Research was conducted using a changeable message sign with radar (CMSR) at one work zone location on a four-lane, divided highway in Arizona. The CMSR provided feedback to drivers about the amount of their potential traffic fine, which was triggered by the radar captured speed as their vehicles approached the CMSR. This type of feedback has had only limited study according to the authors’ literature search. The CMSR alternated a speed feedback message (YOUR SPEED XX MPH) with the message “POSSIBLE FINE $XXX,” wherein the dollar amount varied depending on the speed of the vehicle. As the vehicle slowed (or accelerated) the sign message changed to reflect their new speed and any resulting change in the amount of fine.

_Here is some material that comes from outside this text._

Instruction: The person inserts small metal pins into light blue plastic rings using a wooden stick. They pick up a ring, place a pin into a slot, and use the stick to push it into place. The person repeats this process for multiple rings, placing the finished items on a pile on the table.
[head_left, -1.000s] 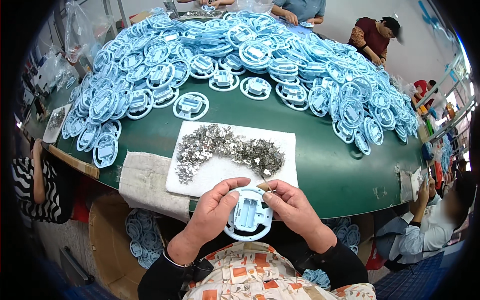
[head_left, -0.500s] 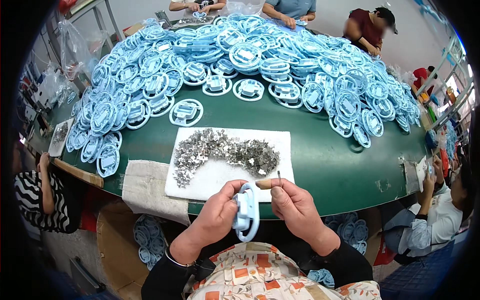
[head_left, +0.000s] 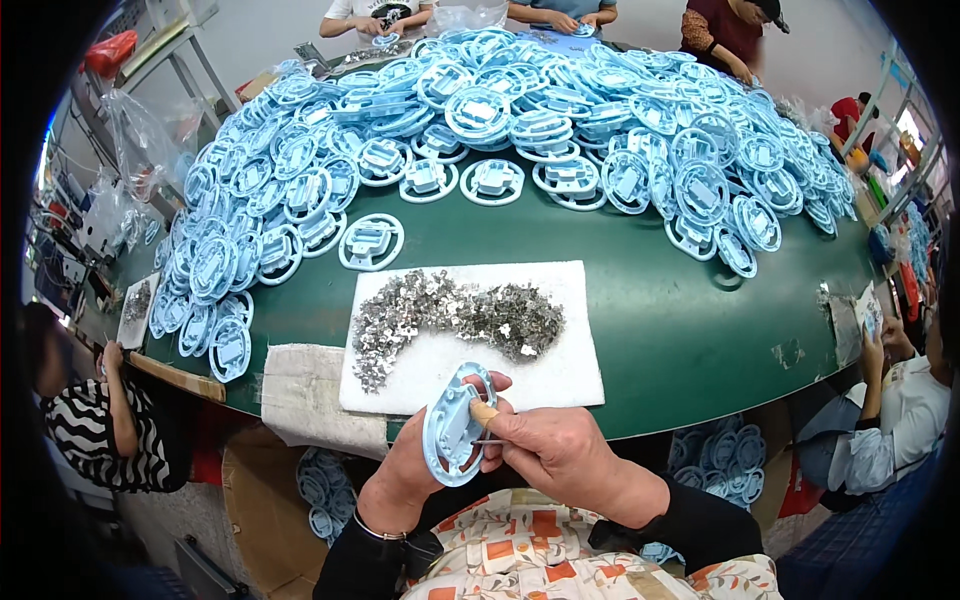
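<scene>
My left hand (head_left: pixel 405 478) holds a light blue round plastic part (head_left: pixel 453 424) tilted on edge, just in front of the green table's near edge. My right hand (head_left: pixel 555 450) presses against the part's face, a thin metal piece pinched in its fingers and a bandage on the thumb. Just beyond my hands lies a white sheet (head_left: pixel 570 370) carrying a heap of small silver metal clips (head_left: pixel 450 318).
A huge heap of the same blue round parts (head_left: pixel 520 130) covers the far half of the green table (head_left: pixel 660 330). A folded white cloth (head_left: pixel 305 385) lies left of the sheet. Other people sit at the left (head_left: pixel 110 420), right (head_left: pixel 890 400) and far side. Boxes of blue parts (head_left: pixel 325 490) stand under the table.
The blue part was held flat between both hands; my left hand has turned it up on edge, and my right hand has come against its face with a metal piece.
</scene>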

The findings indicate that coupling the speeding fine feedback with alternating vehicle speed provided an important observed performance in reducing speeds in the tested work zone. Reductions in mean speeds was modest, approximately 4 mph. However, the impact on excessive speeders was significant. The number of speeders traveling at or greater than 5 and 10 mph above the speed limit, were both reduced by one fourth. At the extreme speeds of 15, 20, and 25 mph over the speed limit, the number of speeding vehicles was reduced in each case by half.
Presented at the 91st Annual Meeting of the Transportation Research Board, January 2012, Washington, D.C.